[PROBLEM STATEMENT]
For the string "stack", search the entries below and copy every line where it appears.

[INFORMATION GIVEN]
■ ■ ■ ■ ■ ■ ■

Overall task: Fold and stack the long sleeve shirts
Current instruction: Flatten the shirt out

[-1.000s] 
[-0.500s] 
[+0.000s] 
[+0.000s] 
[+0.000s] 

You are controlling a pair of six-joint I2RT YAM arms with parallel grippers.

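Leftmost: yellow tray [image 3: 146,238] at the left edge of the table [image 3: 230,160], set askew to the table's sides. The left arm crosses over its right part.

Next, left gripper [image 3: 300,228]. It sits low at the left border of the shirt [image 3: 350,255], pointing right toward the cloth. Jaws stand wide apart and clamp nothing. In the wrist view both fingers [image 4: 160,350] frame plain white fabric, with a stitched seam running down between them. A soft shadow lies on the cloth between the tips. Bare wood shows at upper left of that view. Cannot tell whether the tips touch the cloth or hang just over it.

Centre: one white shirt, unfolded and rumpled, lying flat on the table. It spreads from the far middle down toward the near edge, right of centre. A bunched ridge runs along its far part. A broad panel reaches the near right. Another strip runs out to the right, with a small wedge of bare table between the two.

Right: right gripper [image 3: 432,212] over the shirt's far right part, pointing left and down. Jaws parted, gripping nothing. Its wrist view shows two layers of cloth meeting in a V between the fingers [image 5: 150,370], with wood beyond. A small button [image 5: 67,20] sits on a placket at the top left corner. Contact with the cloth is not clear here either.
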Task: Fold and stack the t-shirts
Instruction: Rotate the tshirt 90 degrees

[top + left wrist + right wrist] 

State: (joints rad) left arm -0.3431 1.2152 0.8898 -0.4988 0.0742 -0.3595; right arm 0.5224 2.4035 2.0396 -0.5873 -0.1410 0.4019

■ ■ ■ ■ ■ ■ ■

[TASK ANSWER]
Overall task: Fold and stack the long sleeve shirts
Task: Fold and stack the t-shirts

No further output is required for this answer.